• Required action:
Search each line below for the word "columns" and list those that contain it.
*** Available data
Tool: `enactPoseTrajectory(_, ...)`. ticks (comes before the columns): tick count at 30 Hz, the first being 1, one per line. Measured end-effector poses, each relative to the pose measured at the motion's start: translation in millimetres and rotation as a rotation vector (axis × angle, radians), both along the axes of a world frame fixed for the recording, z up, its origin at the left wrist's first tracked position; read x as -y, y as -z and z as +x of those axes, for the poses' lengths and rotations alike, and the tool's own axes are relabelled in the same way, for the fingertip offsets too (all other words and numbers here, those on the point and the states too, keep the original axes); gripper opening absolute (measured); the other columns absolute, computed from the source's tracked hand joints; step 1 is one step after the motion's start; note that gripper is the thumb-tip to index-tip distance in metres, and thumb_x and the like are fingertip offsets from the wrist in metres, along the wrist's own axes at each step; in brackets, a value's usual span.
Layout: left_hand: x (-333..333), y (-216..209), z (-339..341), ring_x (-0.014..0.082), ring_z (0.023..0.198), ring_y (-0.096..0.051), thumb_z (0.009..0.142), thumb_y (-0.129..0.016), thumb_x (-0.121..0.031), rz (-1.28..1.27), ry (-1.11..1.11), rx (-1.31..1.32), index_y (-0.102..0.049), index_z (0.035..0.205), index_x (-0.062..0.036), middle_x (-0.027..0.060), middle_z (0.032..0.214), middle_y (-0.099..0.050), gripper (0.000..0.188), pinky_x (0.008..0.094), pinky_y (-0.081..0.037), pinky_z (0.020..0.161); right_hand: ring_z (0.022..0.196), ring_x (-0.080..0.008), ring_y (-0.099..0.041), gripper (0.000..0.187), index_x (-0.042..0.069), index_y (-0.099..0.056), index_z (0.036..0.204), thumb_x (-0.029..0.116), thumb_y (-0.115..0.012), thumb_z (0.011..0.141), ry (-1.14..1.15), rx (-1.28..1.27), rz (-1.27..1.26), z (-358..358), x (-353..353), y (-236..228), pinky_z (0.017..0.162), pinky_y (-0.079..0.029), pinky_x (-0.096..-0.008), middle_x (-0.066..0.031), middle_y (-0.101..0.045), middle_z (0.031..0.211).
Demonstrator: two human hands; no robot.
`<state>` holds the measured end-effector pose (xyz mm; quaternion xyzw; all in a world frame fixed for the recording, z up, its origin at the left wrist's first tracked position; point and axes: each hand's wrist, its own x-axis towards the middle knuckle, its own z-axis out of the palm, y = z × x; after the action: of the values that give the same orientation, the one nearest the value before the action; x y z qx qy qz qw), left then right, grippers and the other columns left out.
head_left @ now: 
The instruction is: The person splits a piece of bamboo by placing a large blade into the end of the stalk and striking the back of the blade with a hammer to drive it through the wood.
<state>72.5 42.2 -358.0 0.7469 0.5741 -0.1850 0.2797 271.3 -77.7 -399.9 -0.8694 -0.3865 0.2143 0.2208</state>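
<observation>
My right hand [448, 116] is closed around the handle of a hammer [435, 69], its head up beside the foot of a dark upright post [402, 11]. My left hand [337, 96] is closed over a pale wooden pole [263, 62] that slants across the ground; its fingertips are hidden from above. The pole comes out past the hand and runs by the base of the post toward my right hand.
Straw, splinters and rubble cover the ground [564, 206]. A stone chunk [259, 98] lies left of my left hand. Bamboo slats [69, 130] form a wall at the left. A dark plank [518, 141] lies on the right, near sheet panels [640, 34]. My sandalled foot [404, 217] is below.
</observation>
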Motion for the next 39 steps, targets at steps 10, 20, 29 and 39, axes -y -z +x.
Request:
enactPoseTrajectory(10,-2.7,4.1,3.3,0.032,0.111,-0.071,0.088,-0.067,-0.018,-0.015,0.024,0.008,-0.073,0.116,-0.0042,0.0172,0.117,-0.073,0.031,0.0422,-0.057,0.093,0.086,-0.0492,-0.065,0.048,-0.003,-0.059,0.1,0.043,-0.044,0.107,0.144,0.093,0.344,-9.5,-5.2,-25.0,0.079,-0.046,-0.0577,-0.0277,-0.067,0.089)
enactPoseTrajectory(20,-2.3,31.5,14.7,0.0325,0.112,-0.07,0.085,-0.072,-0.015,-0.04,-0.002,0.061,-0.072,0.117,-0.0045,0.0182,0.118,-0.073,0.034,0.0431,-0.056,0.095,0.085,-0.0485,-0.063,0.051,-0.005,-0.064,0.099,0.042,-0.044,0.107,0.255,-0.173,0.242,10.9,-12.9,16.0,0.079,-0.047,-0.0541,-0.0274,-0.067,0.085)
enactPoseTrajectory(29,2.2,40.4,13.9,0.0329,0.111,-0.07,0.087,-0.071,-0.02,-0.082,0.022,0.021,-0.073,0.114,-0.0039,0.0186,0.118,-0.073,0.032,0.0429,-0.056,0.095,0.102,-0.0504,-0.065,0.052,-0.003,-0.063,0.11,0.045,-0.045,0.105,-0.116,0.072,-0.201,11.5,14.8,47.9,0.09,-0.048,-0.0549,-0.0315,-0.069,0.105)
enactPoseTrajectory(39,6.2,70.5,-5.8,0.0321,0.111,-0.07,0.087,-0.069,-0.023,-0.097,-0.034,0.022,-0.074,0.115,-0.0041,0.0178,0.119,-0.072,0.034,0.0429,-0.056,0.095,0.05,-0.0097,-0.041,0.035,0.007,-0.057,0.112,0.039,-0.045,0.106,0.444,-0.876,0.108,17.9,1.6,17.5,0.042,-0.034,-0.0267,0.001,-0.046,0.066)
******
• Solution to this problem:
Tool: `enactPoseTrajectory(_, ...)`. ticks (comes before the columns): tick count at 30 Hz, the first being 1, one per line. Measured end-effector poses, each relative to the pose measured at the motion's start: translation in millimetres and rotation as a rotation vector (axis × angle, radians), both along the axes of a world frame fixed for the recording, z up, its origin at the left wrist's first tracked position; read x as -y, y as -z and z as +x of those axes, for the poses' lengths and rotations alike, and the tool's own axes are relabelled in the same way, for the fingertip offsets too (all other words and numbers here, those on the point and the states too, keep the original axes); gripper opening absolute (measured); the other columns absolute, computed from the source's tracked hand joints; step 1 is one step after the motion's start; note that gripper is the thumb-tip to index-tip distance in metres, and thumb_x and the like are fingertip offsets from the wrist in metres, along the wrist's own axes at each step; in brackets, a value's usual span.
`<state>` holds the measured end-effector pose (xyz mm; quaternion xyzw; all in a world frame fixed for the recording, z up, its origin at the left wrist's first tracked position; point and axes: each hand's wrist, its own x-axis towards the middle knuckle, its own z-axis out of the palm, y = z × x; after the action: of the values that give the same orientation, the one nearest the value before the action; x y z qx qy qz qw), left then right, grippers and the other columns left out.

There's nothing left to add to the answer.